> **BRIEF**: Using the records below, give again exactly the lines from the line that contains "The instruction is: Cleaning" through the line that contains "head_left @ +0", both ends included, and only those.

[[ RECORDS PROVIDED, beginning ]]

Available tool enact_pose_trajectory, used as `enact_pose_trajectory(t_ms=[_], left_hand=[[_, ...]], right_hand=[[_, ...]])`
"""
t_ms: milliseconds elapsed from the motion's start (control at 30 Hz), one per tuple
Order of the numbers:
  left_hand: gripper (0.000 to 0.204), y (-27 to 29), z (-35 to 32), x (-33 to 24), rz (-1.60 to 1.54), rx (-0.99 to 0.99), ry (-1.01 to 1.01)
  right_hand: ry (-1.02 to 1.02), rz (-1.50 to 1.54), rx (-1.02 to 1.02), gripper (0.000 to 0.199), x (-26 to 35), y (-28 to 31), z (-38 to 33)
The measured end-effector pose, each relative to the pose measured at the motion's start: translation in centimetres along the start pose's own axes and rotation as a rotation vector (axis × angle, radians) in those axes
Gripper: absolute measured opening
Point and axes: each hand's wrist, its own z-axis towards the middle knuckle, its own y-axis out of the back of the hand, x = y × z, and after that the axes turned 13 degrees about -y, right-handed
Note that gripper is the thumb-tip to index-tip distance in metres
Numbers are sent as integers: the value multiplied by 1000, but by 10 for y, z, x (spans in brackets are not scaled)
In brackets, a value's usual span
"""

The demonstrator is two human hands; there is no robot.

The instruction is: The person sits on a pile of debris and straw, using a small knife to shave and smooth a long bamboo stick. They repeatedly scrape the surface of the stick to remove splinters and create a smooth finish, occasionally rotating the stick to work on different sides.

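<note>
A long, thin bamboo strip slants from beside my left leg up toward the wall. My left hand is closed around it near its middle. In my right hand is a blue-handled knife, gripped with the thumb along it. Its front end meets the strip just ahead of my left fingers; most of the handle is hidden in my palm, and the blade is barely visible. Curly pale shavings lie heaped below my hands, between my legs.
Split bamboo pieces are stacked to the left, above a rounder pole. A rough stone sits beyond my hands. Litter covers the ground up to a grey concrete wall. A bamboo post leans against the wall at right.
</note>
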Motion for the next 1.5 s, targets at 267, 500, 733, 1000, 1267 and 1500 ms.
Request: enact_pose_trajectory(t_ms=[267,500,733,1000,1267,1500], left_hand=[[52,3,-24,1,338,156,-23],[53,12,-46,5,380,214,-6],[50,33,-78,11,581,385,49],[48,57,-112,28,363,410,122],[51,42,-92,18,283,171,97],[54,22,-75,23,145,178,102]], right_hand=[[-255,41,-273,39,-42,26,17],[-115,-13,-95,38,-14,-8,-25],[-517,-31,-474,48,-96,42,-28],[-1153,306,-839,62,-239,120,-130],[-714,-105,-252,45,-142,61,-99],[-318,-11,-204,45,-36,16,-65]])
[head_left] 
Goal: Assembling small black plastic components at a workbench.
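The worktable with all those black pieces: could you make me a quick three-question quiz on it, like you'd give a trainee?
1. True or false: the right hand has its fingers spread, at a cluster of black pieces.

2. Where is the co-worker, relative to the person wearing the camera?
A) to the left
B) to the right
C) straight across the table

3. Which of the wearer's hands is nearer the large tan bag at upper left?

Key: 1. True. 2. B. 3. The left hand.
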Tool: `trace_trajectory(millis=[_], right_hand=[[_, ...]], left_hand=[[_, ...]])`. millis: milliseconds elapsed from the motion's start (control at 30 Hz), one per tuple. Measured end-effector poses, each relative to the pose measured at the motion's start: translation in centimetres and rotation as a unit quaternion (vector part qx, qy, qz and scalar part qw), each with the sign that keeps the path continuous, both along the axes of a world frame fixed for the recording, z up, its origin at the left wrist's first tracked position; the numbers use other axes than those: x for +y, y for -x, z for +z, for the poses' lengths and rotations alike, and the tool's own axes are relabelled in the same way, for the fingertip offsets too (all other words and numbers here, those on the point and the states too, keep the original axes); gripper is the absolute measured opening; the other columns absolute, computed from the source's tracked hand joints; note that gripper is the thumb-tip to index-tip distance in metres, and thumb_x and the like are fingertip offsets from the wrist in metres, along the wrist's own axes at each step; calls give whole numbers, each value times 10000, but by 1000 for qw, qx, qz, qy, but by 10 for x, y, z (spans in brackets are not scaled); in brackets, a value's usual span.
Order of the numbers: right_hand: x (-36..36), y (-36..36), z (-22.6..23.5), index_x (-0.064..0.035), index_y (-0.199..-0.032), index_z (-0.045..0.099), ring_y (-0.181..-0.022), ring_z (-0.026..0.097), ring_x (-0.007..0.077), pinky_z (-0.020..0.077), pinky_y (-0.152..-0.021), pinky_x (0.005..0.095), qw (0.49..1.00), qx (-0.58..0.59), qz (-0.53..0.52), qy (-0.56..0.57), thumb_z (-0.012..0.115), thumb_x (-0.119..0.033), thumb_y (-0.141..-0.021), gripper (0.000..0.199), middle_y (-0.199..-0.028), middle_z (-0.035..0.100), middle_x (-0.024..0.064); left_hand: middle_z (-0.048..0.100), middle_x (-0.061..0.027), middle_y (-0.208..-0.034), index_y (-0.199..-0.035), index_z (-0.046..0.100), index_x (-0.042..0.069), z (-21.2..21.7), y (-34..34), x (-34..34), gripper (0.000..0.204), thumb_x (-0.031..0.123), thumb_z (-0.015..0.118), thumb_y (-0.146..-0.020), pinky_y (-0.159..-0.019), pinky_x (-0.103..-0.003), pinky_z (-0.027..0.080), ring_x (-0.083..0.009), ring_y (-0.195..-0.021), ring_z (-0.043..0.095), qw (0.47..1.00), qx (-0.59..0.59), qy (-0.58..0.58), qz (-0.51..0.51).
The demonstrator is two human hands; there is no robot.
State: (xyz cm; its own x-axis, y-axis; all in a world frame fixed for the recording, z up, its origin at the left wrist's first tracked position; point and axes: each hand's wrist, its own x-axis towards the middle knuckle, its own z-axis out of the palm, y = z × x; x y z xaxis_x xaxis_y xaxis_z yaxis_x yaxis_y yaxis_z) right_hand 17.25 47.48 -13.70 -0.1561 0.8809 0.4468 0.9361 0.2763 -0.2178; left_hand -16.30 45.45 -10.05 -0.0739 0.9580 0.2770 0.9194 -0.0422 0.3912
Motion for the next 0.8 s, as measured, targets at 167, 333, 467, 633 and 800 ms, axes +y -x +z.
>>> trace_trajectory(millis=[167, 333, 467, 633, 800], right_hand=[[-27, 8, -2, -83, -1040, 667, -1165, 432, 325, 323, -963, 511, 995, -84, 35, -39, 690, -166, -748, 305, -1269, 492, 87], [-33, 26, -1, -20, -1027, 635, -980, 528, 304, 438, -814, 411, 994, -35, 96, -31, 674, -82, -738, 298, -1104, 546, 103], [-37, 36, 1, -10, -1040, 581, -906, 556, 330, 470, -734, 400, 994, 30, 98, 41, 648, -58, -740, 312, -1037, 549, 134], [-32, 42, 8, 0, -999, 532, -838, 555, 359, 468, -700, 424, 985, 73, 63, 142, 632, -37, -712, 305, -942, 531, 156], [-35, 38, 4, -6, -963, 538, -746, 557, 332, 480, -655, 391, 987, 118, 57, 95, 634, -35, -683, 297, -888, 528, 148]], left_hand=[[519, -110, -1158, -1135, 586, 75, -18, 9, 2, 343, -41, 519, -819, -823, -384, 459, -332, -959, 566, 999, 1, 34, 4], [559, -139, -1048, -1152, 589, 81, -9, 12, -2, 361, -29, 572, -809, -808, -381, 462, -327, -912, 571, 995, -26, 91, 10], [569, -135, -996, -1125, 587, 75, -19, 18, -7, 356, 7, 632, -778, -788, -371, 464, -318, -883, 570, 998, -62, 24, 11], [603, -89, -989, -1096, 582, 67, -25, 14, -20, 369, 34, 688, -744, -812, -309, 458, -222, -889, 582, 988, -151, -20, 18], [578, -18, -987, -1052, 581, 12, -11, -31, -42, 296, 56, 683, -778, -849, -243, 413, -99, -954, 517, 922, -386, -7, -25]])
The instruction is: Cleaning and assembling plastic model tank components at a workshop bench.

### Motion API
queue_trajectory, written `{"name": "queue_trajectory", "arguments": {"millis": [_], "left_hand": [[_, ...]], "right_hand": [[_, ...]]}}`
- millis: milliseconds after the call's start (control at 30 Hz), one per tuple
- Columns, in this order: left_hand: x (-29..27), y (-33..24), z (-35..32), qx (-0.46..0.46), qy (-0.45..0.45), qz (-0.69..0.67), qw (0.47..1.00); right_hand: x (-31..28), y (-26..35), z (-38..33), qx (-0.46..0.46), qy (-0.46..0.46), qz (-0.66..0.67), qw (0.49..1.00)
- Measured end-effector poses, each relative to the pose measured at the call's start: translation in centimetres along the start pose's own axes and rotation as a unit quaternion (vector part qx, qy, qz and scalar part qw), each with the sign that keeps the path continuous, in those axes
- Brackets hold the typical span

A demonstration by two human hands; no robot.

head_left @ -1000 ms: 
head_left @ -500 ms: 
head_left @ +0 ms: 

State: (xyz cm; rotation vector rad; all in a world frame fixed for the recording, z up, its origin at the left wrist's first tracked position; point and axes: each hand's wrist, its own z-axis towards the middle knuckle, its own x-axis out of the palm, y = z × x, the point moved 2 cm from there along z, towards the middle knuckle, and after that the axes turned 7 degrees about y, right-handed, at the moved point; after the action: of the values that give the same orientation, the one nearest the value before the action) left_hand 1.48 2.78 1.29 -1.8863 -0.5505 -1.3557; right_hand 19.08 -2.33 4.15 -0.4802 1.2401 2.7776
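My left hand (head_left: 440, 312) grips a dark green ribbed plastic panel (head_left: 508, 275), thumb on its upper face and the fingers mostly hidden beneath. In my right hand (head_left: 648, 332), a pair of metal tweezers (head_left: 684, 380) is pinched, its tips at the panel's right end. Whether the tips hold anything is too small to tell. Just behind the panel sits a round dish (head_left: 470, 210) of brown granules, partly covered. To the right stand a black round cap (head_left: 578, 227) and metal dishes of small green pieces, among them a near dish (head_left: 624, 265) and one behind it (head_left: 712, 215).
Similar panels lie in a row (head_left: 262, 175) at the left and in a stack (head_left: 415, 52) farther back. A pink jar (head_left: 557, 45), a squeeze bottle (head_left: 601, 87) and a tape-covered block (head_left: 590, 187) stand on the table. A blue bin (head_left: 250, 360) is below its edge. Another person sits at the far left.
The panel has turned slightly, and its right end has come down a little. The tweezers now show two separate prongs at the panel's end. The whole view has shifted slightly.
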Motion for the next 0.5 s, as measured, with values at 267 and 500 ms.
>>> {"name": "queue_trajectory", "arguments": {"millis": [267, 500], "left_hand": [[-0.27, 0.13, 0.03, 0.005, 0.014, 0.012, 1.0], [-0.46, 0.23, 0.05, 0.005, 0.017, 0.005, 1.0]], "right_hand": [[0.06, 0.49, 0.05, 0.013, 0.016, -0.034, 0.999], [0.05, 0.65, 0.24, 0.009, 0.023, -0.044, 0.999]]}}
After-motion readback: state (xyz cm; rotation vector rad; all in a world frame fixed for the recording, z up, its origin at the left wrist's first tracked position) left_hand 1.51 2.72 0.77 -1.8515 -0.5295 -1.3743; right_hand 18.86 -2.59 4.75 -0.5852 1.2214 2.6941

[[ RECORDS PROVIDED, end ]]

> **ANSWER BOX**:
The instruction is: Cleaning and assembling plastic model tank components at a workshop bench.

### Motion API
queue_trajectory, written `{"name": "queue_trajectory", "arguments": {"millis": [_], "left_hand": [[_, ...]], "right_hand": [[_, ...]]}}`
- millis: milliseconds after the call's start (control at 30 Hz), one per tuple
- Columns, in this order: left_hand: x (-29..27), y (-33..24), z (-35..32), qx (-0.46..0.46), qy (-0.45..0.45), qz (-0.69..0.67), qw (0.47..1.00); right_hand: x (-31..28), y (-26..35), z (-38..33), qx (-0.46..0.46), qy (-0.46..0.46), qz (-0.66..0.67), qw (0.49..1.00)
- Measured end-effector poses, each relative to the pose measured at the call's start: translation in centimetres along the start pose's own axes and rotation as a unit quaternion (vector part qx, qy, qz and scalar part qw), each with the sign that keeps the path continuous, in those axes
- Brackets hold the typical span

A demonstration by two human hands; no robot.

head_left @ -1000 ms: 
head_left @ -500 ms: 
head_left @ +0 ms: 

This completes the exercise.